EMPLOYMENT APPEALS TRIBUNAL
APPEAL(S) OF: CASE NO.
Katarzyna Miaskiewicz -appellant
P7/2013
against the recommendation of the Rights Commissioner in the case of:
Dublin Mroz Limited -respondent
under
MATERNITY PROTECTION ACT 1994 AND 2004
I certify that the Tribunal
(Division of Tribunal)
Chairman: Ms J. McGovern B.L.
Members: Ms J. Winters
Mr F. Barry
heard this appeal at Dublin on 28th November 2014
Representation:
Appellant: Mr Marcin Szulc, Solicitor, 78 Benburb Street, Smithfield, Dublin 7
Respondent: The manager of the company.
Background:
This appeal came before the Tribunal by way of an employee (the appellant) appealing against the Rights Commissioner Decision (reference: r-134082-mp-13/RG).
The appellant commenced sick leave on 1 July 2012 and was paid illness benefit to 1 December 2012. The appellant was deemed fit to return to work on other dutiesby letter dated 21 November 2012 from the Medical Referee at the Department of Social Protection. It was the appellant’s case that she attempted a number of times to return to work between 1 and 6 December but there was no suitable alternative work available to her. The employee worked as a sales assistant and this involved standing in order to carry out her role.
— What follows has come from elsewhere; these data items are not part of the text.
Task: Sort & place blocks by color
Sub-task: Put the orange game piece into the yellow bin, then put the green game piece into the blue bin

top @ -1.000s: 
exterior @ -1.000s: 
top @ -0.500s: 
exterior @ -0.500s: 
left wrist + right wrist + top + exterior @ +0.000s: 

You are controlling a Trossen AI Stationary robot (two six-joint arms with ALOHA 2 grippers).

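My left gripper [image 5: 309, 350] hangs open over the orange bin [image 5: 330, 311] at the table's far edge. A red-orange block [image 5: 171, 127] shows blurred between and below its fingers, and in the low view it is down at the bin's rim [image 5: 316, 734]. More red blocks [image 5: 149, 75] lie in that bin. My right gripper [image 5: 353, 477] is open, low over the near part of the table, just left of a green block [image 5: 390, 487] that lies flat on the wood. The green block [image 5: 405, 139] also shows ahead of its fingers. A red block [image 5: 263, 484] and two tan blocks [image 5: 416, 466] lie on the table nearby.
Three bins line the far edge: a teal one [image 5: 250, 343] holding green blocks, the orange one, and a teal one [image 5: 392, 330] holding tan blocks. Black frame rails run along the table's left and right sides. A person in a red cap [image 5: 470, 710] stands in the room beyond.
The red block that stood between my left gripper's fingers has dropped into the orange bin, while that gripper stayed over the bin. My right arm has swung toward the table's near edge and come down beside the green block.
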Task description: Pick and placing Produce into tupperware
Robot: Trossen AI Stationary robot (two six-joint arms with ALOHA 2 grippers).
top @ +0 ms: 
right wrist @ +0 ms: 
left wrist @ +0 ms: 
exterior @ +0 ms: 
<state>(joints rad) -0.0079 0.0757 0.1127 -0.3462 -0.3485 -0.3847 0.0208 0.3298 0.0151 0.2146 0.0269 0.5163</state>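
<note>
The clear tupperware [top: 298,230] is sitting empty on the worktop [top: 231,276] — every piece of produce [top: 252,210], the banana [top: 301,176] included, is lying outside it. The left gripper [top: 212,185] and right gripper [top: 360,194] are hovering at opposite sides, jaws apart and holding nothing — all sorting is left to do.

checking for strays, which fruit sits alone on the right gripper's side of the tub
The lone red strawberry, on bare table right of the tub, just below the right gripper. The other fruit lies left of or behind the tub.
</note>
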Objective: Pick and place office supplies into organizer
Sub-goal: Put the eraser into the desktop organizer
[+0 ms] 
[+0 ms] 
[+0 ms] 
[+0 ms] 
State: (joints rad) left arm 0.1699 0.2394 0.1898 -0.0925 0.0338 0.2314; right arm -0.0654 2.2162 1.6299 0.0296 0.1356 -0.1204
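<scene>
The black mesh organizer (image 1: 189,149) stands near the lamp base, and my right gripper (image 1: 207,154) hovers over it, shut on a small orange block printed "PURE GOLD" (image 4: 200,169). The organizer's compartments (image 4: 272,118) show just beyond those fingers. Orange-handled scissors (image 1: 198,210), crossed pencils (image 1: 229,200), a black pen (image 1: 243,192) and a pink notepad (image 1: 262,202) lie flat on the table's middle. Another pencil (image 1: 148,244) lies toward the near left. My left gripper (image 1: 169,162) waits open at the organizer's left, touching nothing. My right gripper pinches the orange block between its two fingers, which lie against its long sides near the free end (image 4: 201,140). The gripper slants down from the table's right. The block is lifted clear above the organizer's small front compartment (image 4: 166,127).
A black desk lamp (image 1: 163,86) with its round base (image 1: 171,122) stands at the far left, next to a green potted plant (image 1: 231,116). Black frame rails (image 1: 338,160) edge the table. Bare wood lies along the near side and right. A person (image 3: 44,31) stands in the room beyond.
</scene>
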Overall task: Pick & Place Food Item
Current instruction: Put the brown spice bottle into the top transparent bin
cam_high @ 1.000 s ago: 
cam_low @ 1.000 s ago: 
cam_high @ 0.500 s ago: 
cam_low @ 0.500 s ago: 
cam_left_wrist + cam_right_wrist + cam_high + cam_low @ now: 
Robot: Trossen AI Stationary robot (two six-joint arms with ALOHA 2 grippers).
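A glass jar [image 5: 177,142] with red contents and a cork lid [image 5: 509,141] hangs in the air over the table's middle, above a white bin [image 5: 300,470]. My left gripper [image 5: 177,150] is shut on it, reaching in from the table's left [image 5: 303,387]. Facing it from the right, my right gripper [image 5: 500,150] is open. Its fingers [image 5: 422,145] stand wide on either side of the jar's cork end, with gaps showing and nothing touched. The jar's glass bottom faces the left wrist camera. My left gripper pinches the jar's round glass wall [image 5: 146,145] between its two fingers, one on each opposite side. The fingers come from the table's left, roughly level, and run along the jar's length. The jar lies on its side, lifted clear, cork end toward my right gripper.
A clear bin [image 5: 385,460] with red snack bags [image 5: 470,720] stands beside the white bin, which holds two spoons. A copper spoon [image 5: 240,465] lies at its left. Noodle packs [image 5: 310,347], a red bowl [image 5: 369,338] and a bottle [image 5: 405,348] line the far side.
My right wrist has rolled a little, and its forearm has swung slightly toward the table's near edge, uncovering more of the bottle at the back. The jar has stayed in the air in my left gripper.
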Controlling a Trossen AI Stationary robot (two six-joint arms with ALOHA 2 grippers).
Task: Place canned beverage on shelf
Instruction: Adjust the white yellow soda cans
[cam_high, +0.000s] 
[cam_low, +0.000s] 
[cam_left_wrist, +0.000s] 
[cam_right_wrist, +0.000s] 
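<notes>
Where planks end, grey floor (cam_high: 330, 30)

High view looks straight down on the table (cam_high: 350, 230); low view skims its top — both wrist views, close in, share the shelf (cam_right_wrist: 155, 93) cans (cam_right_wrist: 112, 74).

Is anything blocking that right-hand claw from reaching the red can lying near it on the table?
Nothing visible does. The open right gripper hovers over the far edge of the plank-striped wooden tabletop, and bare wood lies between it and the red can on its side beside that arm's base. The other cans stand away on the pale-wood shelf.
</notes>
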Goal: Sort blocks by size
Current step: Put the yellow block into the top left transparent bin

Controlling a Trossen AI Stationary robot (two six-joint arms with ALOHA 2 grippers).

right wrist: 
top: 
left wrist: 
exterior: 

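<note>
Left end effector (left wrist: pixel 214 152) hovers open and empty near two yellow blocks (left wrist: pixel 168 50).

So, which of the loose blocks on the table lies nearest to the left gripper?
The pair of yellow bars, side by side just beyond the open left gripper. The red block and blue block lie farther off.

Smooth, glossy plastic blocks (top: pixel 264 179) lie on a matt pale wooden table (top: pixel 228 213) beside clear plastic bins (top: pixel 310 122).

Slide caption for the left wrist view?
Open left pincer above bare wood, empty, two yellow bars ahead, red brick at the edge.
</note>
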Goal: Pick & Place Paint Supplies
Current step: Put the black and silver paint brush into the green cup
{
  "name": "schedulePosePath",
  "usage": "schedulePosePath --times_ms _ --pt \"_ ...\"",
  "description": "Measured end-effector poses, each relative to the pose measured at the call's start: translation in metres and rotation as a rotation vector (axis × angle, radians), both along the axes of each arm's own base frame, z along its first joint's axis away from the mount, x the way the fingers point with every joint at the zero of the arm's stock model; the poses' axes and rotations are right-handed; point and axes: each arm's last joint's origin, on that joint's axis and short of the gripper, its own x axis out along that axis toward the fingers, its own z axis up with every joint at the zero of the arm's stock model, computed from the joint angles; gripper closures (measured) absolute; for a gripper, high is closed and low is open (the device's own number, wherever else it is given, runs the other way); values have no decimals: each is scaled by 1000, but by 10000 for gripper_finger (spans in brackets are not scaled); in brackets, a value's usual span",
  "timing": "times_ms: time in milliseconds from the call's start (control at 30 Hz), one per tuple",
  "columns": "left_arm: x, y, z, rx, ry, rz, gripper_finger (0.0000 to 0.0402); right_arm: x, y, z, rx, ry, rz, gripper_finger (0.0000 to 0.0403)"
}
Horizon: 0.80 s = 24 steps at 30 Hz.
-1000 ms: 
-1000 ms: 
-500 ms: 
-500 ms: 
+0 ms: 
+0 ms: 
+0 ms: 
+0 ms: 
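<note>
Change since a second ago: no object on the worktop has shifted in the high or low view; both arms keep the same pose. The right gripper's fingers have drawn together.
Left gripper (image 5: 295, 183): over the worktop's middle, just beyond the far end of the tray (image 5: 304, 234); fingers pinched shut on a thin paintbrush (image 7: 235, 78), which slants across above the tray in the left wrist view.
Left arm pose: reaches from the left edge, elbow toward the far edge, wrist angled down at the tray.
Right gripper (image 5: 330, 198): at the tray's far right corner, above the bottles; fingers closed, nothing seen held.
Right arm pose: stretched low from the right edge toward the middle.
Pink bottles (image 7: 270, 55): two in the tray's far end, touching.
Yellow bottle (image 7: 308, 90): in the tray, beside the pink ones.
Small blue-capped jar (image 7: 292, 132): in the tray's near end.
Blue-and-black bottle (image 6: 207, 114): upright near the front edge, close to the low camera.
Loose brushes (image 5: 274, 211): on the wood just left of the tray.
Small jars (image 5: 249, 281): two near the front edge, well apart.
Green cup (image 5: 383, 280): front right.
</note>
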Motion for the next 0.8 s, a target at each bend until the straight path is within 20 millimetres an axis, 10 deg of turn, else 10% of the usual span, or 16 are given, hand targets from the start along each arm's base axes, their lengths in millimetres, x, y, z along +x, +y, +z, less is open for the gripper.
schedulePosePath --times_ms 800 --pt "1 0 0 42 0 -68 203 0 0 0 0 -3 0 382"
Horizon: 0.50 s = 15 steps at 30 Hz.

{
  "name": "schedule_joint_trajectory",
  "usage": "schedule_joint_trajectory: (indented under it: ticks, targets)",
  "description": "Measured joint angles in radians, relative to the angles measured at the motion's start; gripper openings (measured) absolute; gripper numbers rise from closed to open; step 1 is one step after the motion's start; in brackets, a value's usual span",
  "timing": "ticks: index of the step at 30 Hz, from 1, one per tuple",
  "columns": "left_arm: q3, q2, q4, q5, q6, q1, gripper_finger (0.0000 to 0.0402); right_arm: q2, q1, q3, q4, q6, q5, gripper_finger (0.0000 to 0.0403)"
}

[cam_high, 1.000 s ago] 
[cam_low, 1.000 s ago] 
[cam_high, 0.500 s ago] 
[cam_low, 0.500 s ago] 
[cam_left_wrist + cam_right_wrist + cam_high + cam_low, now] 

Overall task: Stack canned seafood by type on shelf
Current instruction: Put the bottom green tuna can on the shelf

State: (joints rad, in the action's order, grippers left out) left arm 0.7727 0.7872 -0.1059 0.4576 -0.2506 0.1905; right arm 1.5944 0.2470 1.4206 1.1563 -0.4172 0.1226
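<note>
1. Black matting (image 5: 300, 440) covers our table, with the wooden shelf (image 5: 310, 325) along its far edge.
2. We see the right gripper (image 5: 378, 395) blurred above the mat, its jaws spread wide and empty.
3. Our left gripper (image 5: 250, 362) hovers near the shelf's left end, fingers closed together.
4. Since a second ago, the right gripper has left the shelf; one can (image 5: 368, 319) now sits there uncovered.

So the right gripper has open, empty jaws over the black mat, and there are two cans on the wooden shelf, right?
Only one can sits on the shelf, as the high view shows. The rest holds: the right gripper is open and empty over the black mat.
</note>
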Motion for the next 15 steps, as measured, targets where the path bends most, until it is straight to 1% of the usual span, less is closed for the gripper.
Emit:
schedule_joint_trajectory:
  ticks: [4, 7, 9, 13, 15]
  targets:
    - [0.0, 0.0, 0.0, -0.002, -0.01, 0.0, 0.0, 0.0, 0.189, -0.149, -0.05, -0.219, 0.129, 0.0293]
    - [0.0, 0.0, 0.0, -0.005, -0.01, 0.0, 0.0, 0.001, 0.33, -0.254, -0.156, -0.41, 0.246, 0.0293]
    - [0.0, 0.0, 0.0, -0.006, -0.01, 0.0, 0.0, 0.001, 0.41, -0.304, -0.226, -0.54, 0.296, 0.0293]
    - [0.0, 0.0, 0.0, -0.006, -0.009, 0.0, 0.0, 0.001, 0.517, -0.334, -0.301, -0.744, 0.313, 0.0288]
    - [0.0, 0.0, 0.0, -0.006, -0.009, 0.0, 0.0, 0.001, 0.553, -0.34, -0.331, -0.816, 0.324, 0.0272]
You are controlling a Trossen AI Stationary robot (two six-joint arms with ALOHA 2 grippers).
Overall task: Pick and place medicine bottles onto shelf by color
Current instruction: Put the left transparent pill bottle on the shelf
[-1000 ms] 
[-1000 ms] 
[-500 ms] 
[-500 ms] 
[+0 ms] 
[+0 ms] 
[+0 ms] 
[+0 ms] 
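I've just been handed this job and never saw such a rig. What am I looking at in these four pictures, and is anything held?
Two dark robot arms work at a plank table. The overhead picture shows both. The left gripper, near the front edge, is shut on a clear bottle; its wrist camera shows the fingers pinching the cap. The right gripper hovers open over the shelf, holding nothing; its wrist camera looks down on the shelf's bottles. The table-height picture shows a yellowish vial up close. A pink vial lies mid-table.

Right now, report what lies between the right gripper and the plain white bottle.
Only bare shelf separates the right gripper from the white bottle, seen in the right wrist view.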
There were no alternative duties which the employer could offer to the employee and the appellant therefore sought health and safety leave in writing from the employer in November and December 2012 but did not receive a reply.
In or around the same date the appellant appealed the decision of the Department of Social Protection which had found her fit for other duties. The appeal was heard on 31 January 2013 and was successful. The appellant was paid retrospectively by the Department of Social Protection for 1 December 2012 to 15 February 2013 at which time she commenced maternity leave.
The appellant’s claim is based on the fact that she applied to the respondent company in November and December 2012 for health and safety leave but that no response was received from the company. The employee based her claim on S.18 of the Maternity Protection Act, 1994 (as amended) stating that her employer had breached this section by not responding to her application for health and safety leave.
Determination:
The Tribunal finds that there was a breach of S.18 of the Act which states:
(1) If, by regulations under the 1989 Act implementing the 1992 Directive, an employer is required to move an employee to whom this Part applies to other work (whether as a result of a risk assessment or because the employee cannot be required to perform night work), but—
(a) it is not technically or objectively feasible for the employer to move the employee as required by the regulations, or
(b) such a move cannot reasonably be required on duly substantiated grounds, or
(c) the other work to which the employer proposes to move the employee is not suitable for her,
the employee shall be granted leave from her employment under this section.
(2) Where an employee is granted leave under this section, she shall be entitled to receive, on request to her employer, a certificate, in such form as may be determined by regulations—
(a) stating that she has been granted leave for whichever of the reasons in paragraphs (a) to (c) of subsection (1) is appropriate in the circumstances and containing such supplementary information as the regulations may require; and
(b) specifying the date on which the leave began and its expected duration.
(3) For the purposes of subsection (1) (c), other work is suitable for an employee if it is—
(a) of a kind which is suitable in relation to the employee concerned, as an employee to whom this Part applies; and
(b) appropriate for the employee to do in all the circumstances.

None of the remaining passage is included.